* [TASK GOAL] Please transcribe each of the records exactly as given.

* [RECORD EXTRACTS]
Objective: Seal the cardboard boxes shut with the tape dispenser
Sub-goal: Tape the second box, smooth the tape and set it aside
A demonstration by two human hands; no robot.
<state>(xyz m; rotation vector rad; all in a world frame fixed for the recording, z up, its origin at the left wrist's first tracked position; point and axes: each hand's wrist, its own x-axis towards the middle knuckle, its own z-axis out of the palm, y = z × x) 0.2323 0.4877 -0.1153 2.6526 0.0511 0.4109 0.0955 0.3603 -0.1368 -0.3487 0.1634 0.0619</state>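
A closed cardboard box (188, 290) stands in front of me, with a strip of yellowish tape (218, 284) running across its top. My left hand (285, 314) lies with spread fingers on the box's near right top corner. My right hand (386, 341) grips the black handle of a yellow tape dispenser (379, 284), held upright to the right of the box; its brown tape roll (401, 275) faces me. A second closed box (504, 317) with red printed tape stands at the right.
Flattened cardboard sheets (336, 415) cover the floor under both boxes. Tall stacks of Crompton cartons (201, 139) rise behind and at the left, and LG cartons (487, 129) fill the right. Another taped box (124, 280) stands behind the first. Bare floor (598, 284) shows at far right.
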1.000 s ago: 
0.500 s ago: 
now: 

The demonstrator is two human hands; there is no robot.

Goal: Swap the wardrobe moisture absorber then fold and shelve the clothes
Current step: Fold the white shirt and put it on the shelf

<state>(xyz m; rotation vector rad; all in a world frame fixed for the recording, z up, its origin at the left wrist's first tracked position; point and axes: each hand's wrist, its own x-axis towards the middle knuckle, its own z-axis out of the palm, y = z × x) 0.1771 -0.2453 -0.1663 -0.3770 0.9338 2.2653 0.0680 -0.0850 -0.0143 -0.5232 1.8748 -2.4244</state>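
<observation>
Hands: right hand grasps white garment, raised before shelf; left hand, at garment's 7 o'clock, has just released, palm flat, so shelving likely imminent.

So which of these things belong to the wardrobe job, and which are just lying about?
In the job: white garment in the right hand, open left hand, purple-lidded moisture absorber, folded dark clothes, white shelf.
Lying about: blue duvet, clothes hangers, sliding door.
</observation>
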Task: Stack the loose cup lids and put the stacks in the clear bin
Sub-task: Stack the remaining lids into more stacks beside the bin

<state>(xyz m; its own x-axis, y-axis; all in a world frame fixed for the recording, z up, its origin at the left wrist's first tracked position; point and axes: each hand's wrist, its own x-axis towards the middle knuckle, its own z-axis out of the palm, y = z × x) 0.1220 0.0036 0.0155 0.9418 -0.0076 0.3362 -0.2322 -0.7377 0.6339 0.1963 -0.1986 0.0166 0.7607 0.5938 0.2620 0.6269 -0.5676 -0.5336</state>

* [OUTPUT BELOW]
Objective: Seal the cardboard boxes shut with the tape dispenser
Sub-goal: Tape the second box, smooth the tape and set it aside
A demonstration by two human hands; no robot.
<state>(xyz m; rotation vector rad; all in a world frame fixed for the recording, z up, its origin at the left wrist's first tracked position; point and axes: each hand's wrist, its own x-axis towards the middle knuckle, its own z-axis out of the palm, y = z × x) 0.2323 0.4877 -0.1153 2.6526 0.0511 0.4109 0.0955 0.3603 -0.1368 -0.3487 0.1634 0.0619</state>
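A closed cardboard box (188, 290) stands in front of me, with a strip of yellowish tape (218, 284) running across its top. My left hand (285, 314) lies with spread fingers on the box's near right top corner. My right hand (386, 341) grips the black handle of a yellow tape dispenser (379, 284), held upright to the right of the box; its brown tape roll (401, 275) faces me. A second closed box (504, 317) with red printed tape stands at the right.
Flattened cardboard sheets (336, 415) cover the floor under both boxes. Tall stacks of Crompton cartons (201, 139) rise behind and at the left, and LG cartons (487, 129) fill the right. Another taped box (124, 280) stands behind the first. Bare floor (598, 284) shows at far right.
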1.000 s ago: 
0.500 s ago: 
now: 

The demonstrator is two human hands; there is no robot.

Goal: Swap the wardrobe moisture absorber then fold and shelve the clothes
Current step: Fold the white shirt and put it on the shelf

<state>(xyz m; rotation vector rad; all in a world frame fixed for the recording, z up, its origin at the left wrist's first tracked position; point and axes: each hand's wrist, its own x-axis towards the middle knuckle, its own z-axis out of the palm, y = z × x) 0.1771 -0.2453 -0.1663 -0.3770 0.9338 2.2653 0.0680 -0.0850 -0.0143 -0.5232 1.8748 -2.4244</state>
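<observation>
Hands: right hand grasps white garment, raised before shelf; left hand, at garment's 7 o'clock, has just released, palm flat, so shelving likely imminent.

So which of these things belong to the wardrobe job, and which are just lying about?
In the job: white garment in the right hand, open left hand, purple-lidded moisture absorber, folded dark clothes, white shelf.
Lying about: blue duvet, clothes hangers, sliding door.
</observation>
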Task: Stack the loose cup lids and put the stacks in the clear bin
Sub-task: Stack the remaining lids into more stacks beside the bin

<state>(xyz m; its own x-axis, y-axis; all in a world frame fixed for the recording, z up, its origin at the left wrist's first tracked position; point and axes: each hand's wrist, its own x-axis towards the middle knuckle, its own z-axis out of the palm, y = z × x) 0.1220 0.0036 0.0155 0.9418 -0.0076 0.3362 -0.2322 -0.7377 0.6339 0.1963 -0.1986 0.0166 0.7607 0.5938 0.2620 0.6269 -0.5676 -0.5336</state>

Nothing remains to be answered in this exercise.